> _Task_:
Give the data again exactly, without its images.

-*-*-

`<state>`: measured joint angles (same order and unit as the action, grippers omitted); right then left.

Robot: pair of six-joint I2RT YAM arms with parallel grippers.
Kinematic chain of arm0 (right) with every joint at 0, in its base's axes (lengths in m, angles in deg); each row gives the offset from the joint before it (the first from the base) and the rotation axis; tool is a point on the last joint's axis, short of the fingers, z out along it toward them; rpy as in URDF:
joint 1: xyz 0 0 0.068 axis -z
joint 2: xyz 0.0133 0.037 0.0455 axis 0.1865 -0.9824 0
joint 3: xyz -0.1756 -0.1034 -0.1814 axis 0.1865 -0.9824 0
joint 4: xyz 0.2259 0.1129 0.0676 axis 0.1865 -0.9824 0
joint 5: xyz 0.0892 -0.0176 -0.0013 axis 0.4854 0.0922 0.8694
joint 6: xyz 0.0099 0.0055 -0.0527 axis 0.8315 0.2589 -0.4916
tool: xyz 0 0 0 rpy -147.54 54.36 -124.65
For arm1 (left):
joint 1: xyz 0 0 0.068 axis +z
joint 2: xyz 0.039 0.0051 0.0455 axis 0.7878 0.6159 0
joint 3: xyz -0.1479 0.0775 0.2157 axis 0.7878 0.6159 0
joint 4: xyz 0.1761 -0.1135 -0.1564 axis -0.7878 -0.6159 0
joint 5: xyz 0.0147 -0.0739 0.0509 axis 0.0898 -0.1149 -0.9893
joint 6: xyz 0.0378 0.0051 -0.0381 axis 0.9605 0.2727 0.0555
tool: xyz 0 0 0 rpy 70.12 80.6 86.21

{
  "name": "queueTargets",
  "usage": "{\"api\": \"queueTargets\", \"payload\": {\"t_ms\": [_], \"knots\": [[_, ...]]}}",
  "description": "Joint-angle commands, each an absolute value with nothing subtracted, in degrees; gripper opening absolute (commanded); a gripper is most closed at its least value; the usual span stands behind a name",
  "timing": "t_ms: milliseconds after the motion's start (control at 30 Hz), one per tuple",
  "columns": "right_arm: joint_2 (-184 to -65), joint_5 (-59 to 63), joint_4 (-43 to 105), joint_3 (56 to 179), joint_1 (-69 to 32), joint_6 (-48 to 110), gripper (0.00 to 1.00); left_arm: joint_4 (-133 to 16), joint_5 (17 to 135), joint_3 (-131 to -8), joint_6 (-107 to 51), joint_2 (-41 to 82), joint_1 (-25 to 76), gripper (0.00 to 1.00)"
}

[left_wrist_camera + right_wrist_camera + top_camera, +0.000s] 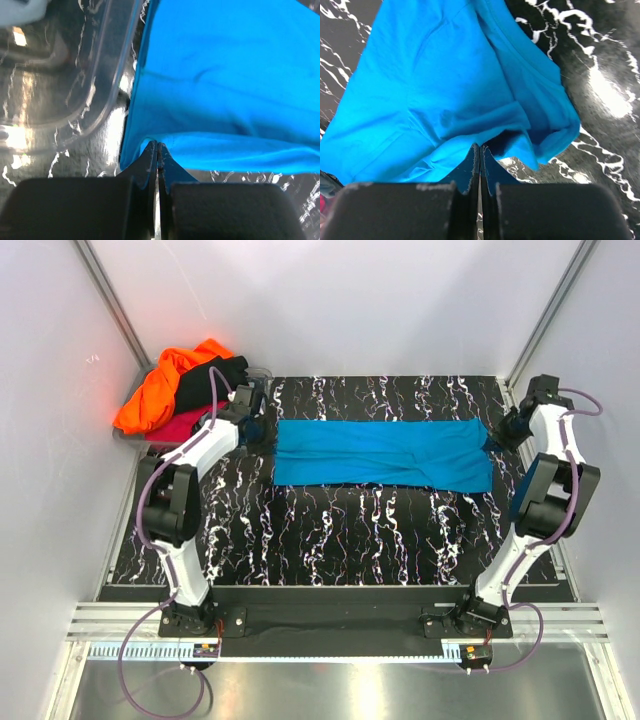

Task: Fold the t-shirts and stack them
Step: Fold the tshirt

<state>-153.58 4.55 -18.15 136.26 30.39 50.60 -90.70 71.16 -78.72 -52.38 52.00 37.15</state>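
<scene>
A bright turquoise-blue t-shirt [380, 452] lies folded into a long band across the far half of the black marbled mat, pulled out between the two arms. At its left end my left gripper [262, 430] is shut on the cloth; in the left wrist view the fingertips [158, 146] pinch the shirt's [225, 75] edge. My right gripper [497, 440] is shut on the right end; the right wrist view shows the tips [480, 148] closed on the bunched, slightly raised hem of the shirt [445, 75]. Orange [160, 390], black [205, 380] and crimson-pink [190, 423] t-shirts lie heaped at the far left.
The heap sits in a clear plastic bin [75, 65] at the mat's far left corner, close beside my left gripper. White walls with metal posts close in the back and sides. The marbled mat [350, 540] stretches from the shirt toward the arm bases.
</scene>
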Motion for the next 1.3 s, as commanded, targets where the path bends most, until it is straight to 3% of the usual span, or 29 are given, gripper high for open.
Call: {"api": "queueTargets", "payload": {"t_ms": [0,933,1033,1100,1133,1267], "knots": [[-155.12,7.66,-18.36,140.85,29.91,49.06,0.0,-93.32,67.71,-84.62,-50.18,54.52,37.57,0.0],[-166.8,9.43,-18.45,153.34,28.77,51.16,0.0,-96.93,66.82,-97.81,-47.46,67.09,39.06,0.0],[-171.7,9.07,-17.66,157.37,28.86,51.61,0.02,-98.34,65.86,-100.01,-45.62,67.89,38.89,0.13],[-174.97,7.76,-18.44,163.32,29.03,51.34,0.11,-98.51,64.8,-100.8,-43.69,66.84,38.62,0.23],[-177.33,7.93,-19.14,165.27,29.38,51.61,0.13,-98.6,64.1,-101.15,-42.98,65.27,38.53,0.33],[-178.51,7.59,-24.76,172.32,29.47,50.91,0.36,-100.01,61.64,-100.81,-38.67,59.2,37.48,0.41]]}}
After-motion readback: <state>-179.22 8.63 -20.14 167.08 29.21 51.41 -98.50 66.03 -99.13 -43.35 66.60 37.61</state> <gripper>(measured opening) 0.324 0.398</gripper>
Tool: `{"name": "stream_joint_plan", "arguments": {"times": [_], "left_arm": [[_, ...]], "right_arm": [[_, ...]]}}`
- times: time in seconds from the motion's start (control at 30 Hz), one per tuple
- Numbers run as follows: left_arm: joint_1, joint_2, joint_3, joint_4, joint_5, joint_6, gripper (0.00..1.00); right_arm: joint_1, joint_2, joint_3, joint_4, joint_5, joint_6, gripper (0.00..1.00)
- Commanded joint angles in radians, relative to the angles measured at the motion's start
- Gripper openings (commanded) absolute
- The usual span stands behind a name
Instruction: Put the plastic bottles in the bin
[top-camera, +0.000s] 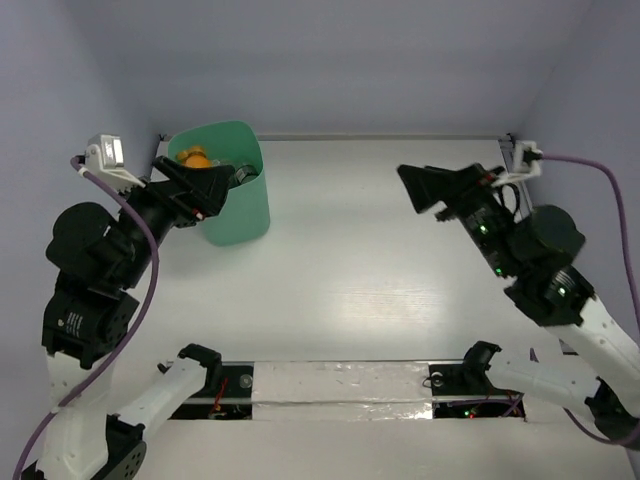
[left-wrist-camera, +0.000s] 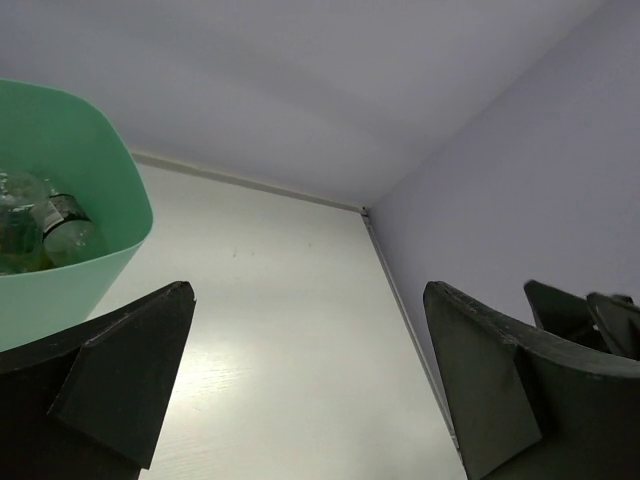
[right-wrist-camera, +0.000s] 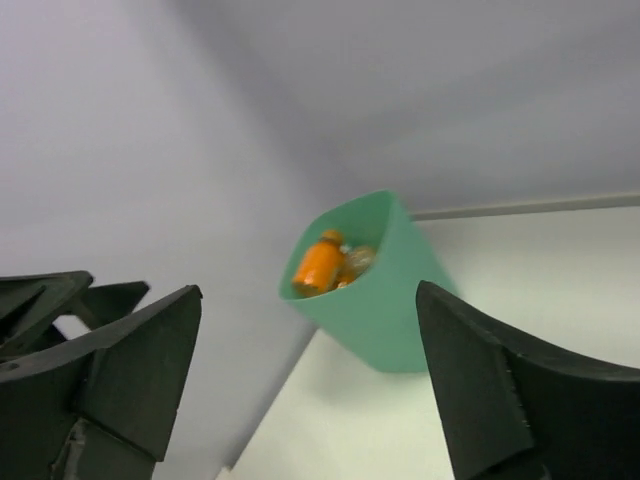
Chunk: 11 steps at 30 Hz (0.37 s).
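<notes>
Risk: left jaws hang right against the bin (top-camera: 245, 212), at its near-left rim; a sideways swing while pulling away could catch the rim and tip or shove the bin, spilling what is inside
Cause: the bin looks light and tall, with smooth tapered sides, and nothing braces it on the table (top-camera: 360, 270)
Bottles: all that show lie inside the bin, with an orange bottle (top-camera: 193, 156) on top and a small clear bottle with dark cap (left-wrist-camera: 68, 228) against the bin's wall; none shows outside the bin
Bottles to jaws: inside the bin, just beyond the left jaws; well apart from the right jaws
Left jaws: spread wide, nothing between them
Right jaws: spread wide, empty, far to the right of the bin, facing it
Progress: judged done or nearly so
</notes>
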Motion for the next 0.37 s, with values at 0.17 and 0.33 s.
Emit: {"name": "stream_joint_plan", "arguments": {"times": [0.17, 0.33], "left_arm": [[-0.005, 0.076, -0.026, 0.154, 0.066, -0.034, 0.99], [-0.005, 0.072, -0.073, 0.214, 0.118, -0.102, 0.99]], "right_arm": [[-0.004, -0.306, -0.15, -0.248, 0.407, 0.011, 1.0], [-0.004, -0.381, -0.12, -0.304, 0.403, -0.047, 1.0]]}}
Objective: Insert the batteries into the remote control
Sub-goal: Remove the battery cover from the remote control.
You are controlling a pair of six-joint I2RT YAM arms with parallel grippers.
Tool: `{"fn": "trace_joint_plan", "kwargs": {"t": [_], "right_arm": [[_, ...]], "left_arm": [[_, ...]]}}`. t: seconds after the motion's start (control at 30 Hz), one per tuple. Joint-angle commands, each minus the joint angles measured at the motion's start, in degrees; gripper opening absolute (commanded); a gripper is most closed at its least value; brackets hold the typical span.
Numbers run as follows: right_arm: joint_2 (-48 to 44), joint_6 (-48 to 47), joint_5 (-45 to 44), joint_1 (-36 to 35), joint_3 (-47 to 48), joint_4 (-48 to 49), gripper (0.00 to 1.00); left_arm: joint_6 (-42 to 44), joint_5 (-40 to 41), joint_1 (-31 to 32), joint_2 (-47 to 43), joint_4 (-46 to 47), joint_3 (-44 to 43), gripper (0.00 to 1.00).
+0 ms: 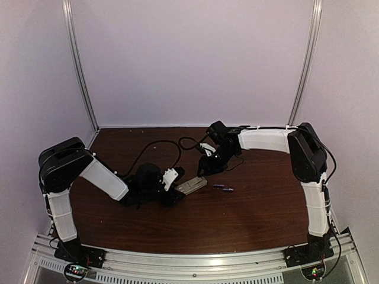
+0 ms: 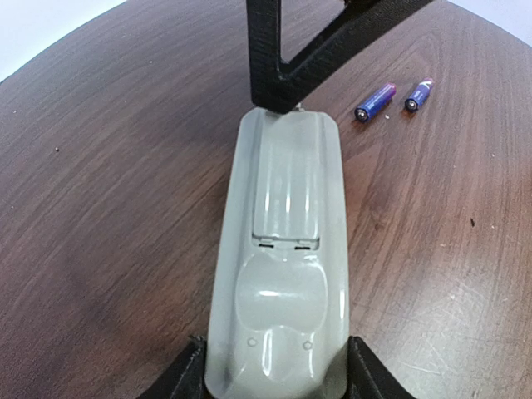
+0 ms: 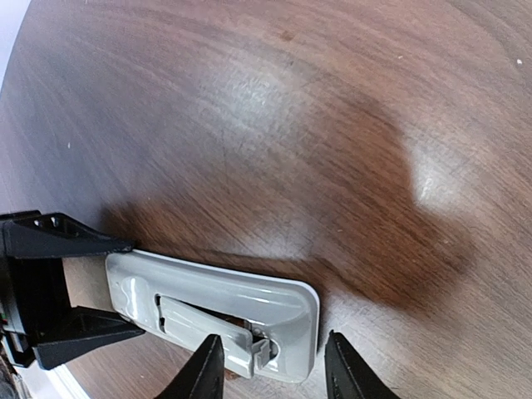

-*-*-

> _Task solution_:
`<state>`: measured joint angles (same order and unit as the action, grippers omitted); right then left.

Robot: pair of six-joint I2RT YAM arms with parallel grippers.
Kinematic chain of arm0 (right) with every joint at 0, in its base's axes (lengths in m, angles in deg); each row gives the offset from the joint before it (the first from the base) and the rotation axis; tool is a point on the last joint's axis, short of the fingers, z out along it toward them; rpy as in URDF:
joint 1: xyz 0 0 0.068 axis -z
joint 2: xyz 0.0133 0.037 0.0455 axis 0.1865 -0.9824 0
joint 3: xyz -0.1756 -0.1034 -0.1814 axis 0.1865 -0.9824 0
joint 4: xyz 0.2259 0.1129 0.0676 axis 0.1865 -0.9824 0
joint 5: xyz 0.0892 -0.0176 -0.0013 axis 0.4854 0.0922 0.8694
joint 6: xyz 0.0099 0.0055 -0.0527 axis 0.8315 0.2589 -0.4916
tool: xyz 0 0 0 rpy -147.54 54.36 -124.65
For arm1 (left):
joint 1: xyz 0 0 0.068 axis +z
joint 2: xyz 0.039 0.0051 0.0455 axis 0.7878 0.6159 0
joint 3: xyz -0.1479 0.0775 0.2157 axis 0.7878 0.6159 0
joint 4: xyz 0.1761 -0.1135 -0.1564 axis -0.7878 -0.6159 0
joint 5: xyz 0.0147 -0.0739 0.0509 axis 0.0898 -0.1149 -0.9893
joint 6: xyz 0.0378 0.0051 -0.0381 axis 0.9605 0.2727 0.0555
tool: xyz 0 0 0 rpy 70.12 80.6 86.21

{
  "name": "queueTargets",
  "usage": "{\"api\": \"queueTargets\", \"payload\": {\"t_ms\": [_], \"knots\": [[_, ...]]}}",
  "description": "Joint-angle commands, each an absolute value with nothing subtracted, in degrees; gripper opening absolute (commanded); a gripper is most closed at its least value; the usual span stands behind a name",
  "timing": "t_ms: milliseconds after the motion's start (control at 30 Hz), one per tuple",
  "columns": "right_arm: joint_2 (-184 to -65), joint_5 (-59 to 63), joint_4 (-43 to 105), joint_3 (56 to 179), joint_1 (-69 to 32), joint_6 (-48 to 110), gripper (0.00 to 1.00); left_arm: joint_4 (-133 to 16), joint_5 (17 to 135), joint_3 (-131 to -8), joint_6 (-107 to 51), joint_2 (-41 to 82), joint_1 (-25 to 76), gripper (0.00 to 1.00)"
}

[left_wrist_camera + right_wrist_camera + top_camera, +0.000s] 

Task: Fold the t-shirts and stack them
Step: Fold the tshirt

<state>-153.58 4.55 -18.15 136.26 30.39 50.60 -90.70 71.16 -78.72 -52.38 52.00 37.15</state>
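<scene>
A bright turquoise-blue t-shirt [380, 452] lies folded into a long band across the far half of the black marbled mat, pulled out between the two arms. At its left end my left gripper [262, 430] is shut on the cloth; in the left wrist view the fingertips [158, 146] pinch the shirt's [225, 75] edge. My right gripper [497, 440] is shut on the right end; the right wrist view shows the tips [480, 148] closed on the bunched, slightly raised hem of the shirt [445, 75]. Orange [160, 390], black [205, 380] and crimson-pink [190, 423] t-shirts lie heaped at the far left.
The heap sits in a clear plastic bin [75, 65] at the mat's far left corner, close beside my left gripper. White walls with metal posts close in the back and sides. The marbled mat [350, 540] stretches from the shirt toward the arm bases.
</scene>
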Motion for the next 1.3 s, as commanded, targets where the path bends most, until it is straight to 3% of the usual span, or 29 are given, gripper high for open.
Call: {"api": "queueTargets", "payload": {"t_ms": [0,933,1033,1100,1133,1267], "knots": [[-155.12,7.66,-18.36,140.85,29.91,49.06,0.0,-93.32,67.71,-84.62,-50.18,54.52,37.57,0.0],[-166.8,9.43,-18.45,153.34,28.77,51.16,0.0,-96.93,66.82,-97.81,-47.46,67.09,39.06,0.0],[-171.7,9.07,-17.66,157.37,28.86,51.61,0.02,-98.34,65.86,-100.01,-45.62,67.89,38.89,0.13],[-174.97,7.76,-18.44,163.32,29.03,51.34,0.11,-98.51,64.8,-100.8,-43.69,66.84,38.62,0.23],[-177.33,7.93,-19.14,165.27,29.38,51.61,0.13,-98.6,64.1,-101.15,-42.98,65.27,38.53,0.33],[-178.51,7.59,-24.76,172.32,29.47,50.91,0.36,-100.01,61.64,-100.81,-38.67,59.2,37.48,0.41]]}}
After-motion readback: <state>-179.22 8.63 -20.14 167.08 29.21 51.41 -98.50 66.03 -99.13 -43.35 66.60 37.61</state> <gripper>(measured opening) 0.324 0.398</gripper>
Tool: `{"name": "stream_joint_plan", "arguments": {"times": [_], "left_arm": [[_, ...]], "right_arm": [[_, ...]]}}`
- times: time in seconds from the motion's start (control at 30 Hz), one per tuple
- Numbers run as follows: left_arm: joint_1, joint_2, joint_3, joint_4, joint_5, joint_6, gripper (0.00..1.00); right_arm: joint_1, joint_2, joint_3, joint_4, joint_5, joint_6, gripper (0.00..1.00)
- Commanded joint angles in radians, relative to the angles measured at the motion's start
- Gripper openings (commanded) absolute
- The usual span stands behind a name
Instruction: Put the plastic bottles in the bin
[top-camera, +0.000s] 
[left-wrist-camera, +0.000s] 
[right-wrist-camera, +0.000s] 
Chunk: 11 steps at 30 Hz (0.37 s).
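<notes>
Risk: left jaws hang right against the bin (top-camera: 245, 212), at its near-left rim; a sideways swing while pulling away could catch the rim and tip or shove the bin, spilling what is inside
Cause: the bin looks light and tall, with smooth tapered sides, and nothing braces it on the table (top-camera: 360, 270)
Bottles: all that show lie inside the bin, with an orange bottle (top-camera: 193, 156) on top and a small clear bottle with dark cap (left-wrist-camera: 68, 228) against the bin's wall; none shows outside the bin
Bottles to jaws: inside the bin, just beyond the left jaws; well apart from the right jaws
Left jaws: spread wide, nothing between them
Right jaws: spread wide, empty, far to the right of the bin, facing it
Progress: judged done or nearly so
</notes>
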Motion for the next 0.37 s, with values at 0.17 and 0.33 s.
Emit: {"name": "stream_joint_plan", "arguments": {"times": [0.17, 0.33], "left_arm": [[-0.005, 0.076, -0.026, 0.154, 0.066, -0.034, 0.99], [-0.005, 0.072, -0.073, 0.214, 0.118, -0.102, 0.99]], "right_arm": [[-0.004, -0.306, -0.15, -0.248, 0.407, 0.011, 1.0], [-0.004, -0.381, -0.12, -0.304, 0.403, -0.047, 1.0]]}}
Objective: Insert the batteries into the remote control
Sub-goal: Remove the battery cover from the remote control.
You are controlling a pair of six-joint I2RT YAM arms with parallel grippers.
Tool: `{"fn": "trace_joint_plan", "kwargs": {"t": [_], "right_arm": [[_, ...]], "left_arm": [[_, ...]]}}`. t: seconds after the motion's start (control at 30 Hz), one per tuple. Joint-angle commands, each minus the joint angles measured at the motion's start, in degrees; gripper opening absolute (commanded); a gripper is most closed at its least value; brackets hold the typical span.
Numbers run as follows: right_arm: joint_2 (-48 to 44), joint_6 (-48 to 47), joint_5 (-45 to 44), joint_1 (-36 to 35), joint_3 (-47 to 48), joint_4 (-48 to 49), gripper (0.00 to 1.00); left_arm: joint_6 (-42 to 44), joint_5 (-40 to 41), joint_1 (-31 to 32), joint_2 (-47 to 43), joint_4 (-46 to 47), joint_3 (-44 to 43), gripper (0.00 to 1.00).
+0 ms: 
+0 ms: 
+0 ms: 

This output requires nothing further.